**WHAT TO PRODUCE**: How many lines in these records include the string "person"? Reply with that number alone.

**RECORDS TO USE**:
%%
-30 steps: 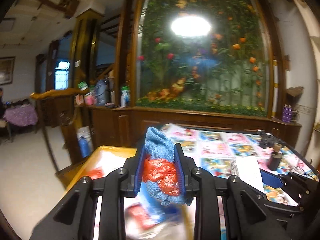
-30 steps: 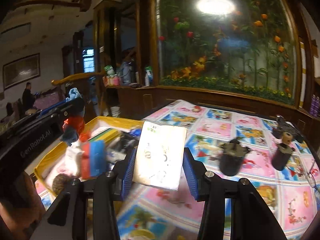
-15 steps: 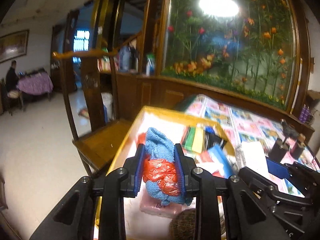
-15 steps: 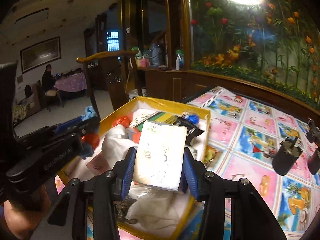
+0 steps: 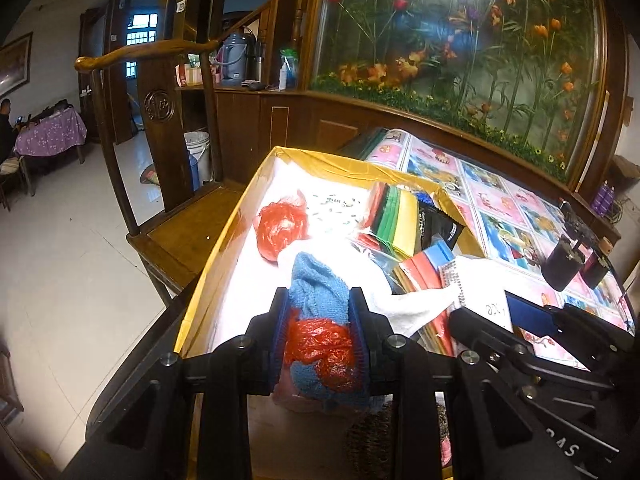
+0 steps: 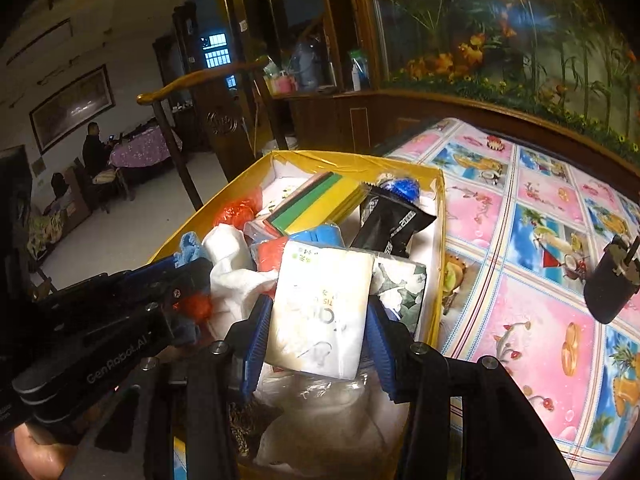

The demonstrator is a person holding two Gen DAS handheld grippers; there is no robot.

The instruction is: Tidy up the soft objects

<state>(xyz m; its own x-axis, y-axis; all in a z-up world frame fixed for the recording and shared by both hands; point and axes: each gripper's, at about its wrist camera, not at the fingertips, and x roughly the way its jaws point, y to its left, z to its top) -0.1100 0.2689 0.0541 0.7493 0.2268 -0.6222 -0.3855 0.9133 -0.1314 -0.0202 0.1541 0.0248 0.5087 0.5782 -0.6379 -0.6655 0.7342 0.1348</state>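
Blue knitted cloth (image 5: pixel 316 292) wrapped around a crumpled red plastic bag (image 5: pixel 324 348) sits clamped between the pads of the left hand-held gripper (image 5: pixel 320 320), above the near left part of the yellow cardboard box (image 5: pixel 224 248). The right hand-held gripper (image 6: pixel 316 320) is closed on a white tissue pack (image 6: pixel 320 308), held over the near end of the same box, just right of the left hand-held gripper. The box stands at the left edge of the desk (image 6: pixel 532 280), with a wooden chair (image 5: pixel 176 216) close beside it; the cartoon-print tablecloth to its right lies mostly open. Inside the box lie a second red plastic bag (image 5: pixel 280 228), a white cloth (image 6: pixel 236 264), coloured foam sheets (image 6: pixel 316 200) and a black packet (image 6: pixel 392 220), crowded together
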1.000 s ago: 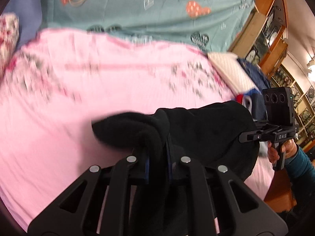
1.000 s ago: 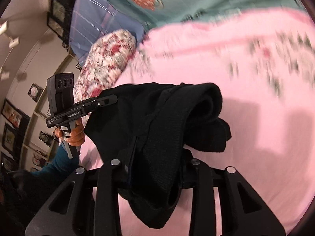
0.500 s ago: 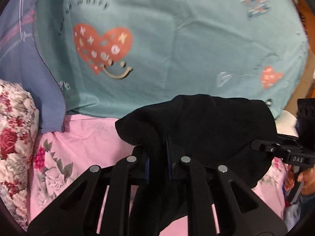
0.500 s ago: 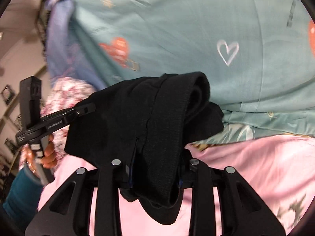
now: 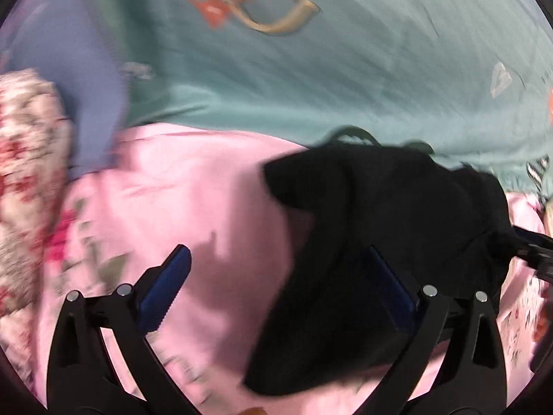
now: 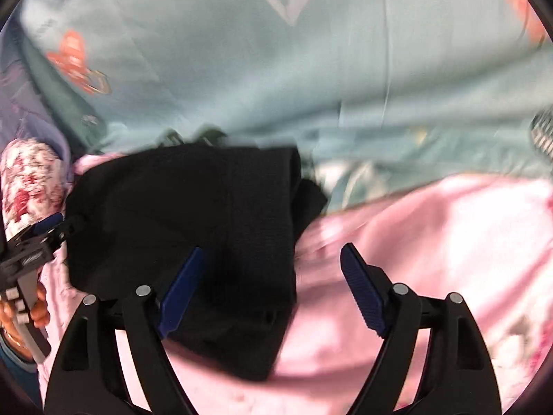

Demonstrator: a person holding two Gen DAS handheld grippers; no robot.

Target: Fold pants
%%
**TASK RESPONSE**: 2